Responsibility of advertisers and marketers The draft says that those who design, create and release deceptive advertisements concerning food and drugs, or others related to health, are subject to joint liability with the producers or business operators.

Regulating the Ecommerce Industry

The current Consumer Protection Law has no rules regulating online shopping. In order to close such loopholes, goods sold via the Internet, television, telephone or mail order, the draft would give consumers the right to return the goods within seven days from the date of receipt, and the amount paid shall be paid back within seven days upon the receipt of the returned goods by the seller.

The draft also requires online sellers to provide authentic and complete details relating to their products and/or services to online shoppers.
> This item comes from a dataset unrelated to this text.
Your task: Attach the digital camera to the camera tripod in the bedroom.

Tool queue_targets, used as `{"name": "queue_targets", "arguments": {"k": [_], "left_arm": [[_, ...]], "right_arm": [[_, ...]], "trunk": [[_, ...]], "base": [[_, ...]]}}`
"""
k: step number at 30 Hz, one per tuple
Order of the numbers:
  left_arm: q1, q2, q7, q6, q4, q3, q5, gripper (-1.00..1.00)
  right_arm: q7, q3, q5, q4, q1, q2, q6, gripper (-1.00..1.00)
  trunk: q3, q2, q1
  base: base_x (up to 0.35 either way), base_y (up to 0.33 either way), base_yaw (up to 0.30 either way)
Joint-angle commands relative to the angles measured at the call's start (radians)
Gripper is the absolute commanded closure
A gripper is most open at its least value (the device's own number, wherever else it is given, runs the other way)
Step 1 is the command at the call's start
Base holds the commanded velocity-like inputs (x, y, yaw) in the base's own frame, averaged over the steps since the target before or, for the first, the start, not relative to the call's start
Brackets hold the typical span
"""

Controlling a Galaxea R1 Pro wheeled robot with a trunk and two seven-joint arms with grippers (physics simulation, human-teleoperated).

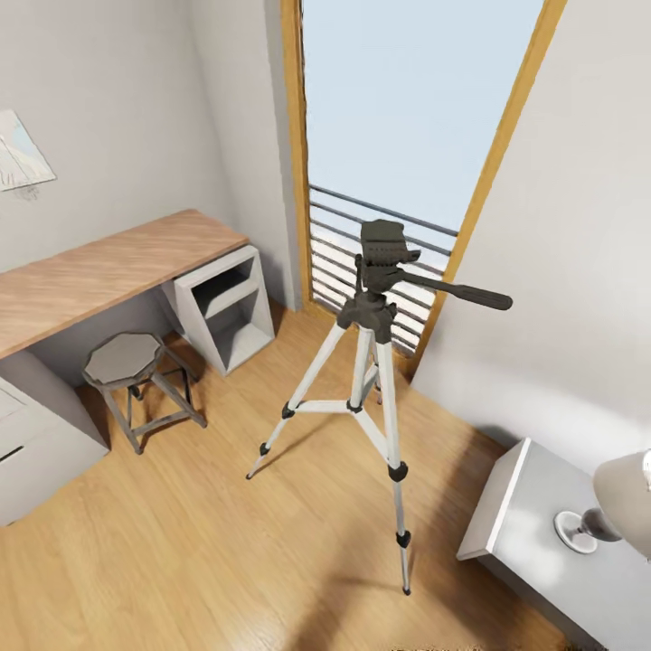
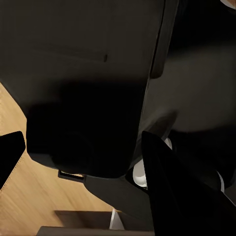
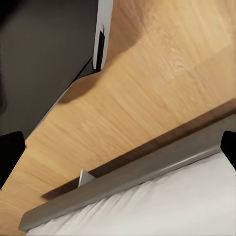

Moreover, online shoppers can demand compensation from the e-trade platform if the seller has stopped using it, and the platform can then claim compensation from the seller after compensation has been paid out.

Clarifying Consumer Association Roles

The draft requires consumer associations to provide purchase information and consultation services to consumers and to participate in the legislation of laws, regulations and relevant standards concerning consumer rights and interests. Moreover, such organizations may file actions in cases where the rights of a large group of consumers have been infringed upon.

Clarifying Administrative Responsibilities

The relevant administrative departments shall handle complaints filed by consumers within seven days, and strengthen administrative punishments concerning acts infringing upon the interests and rights of consumers.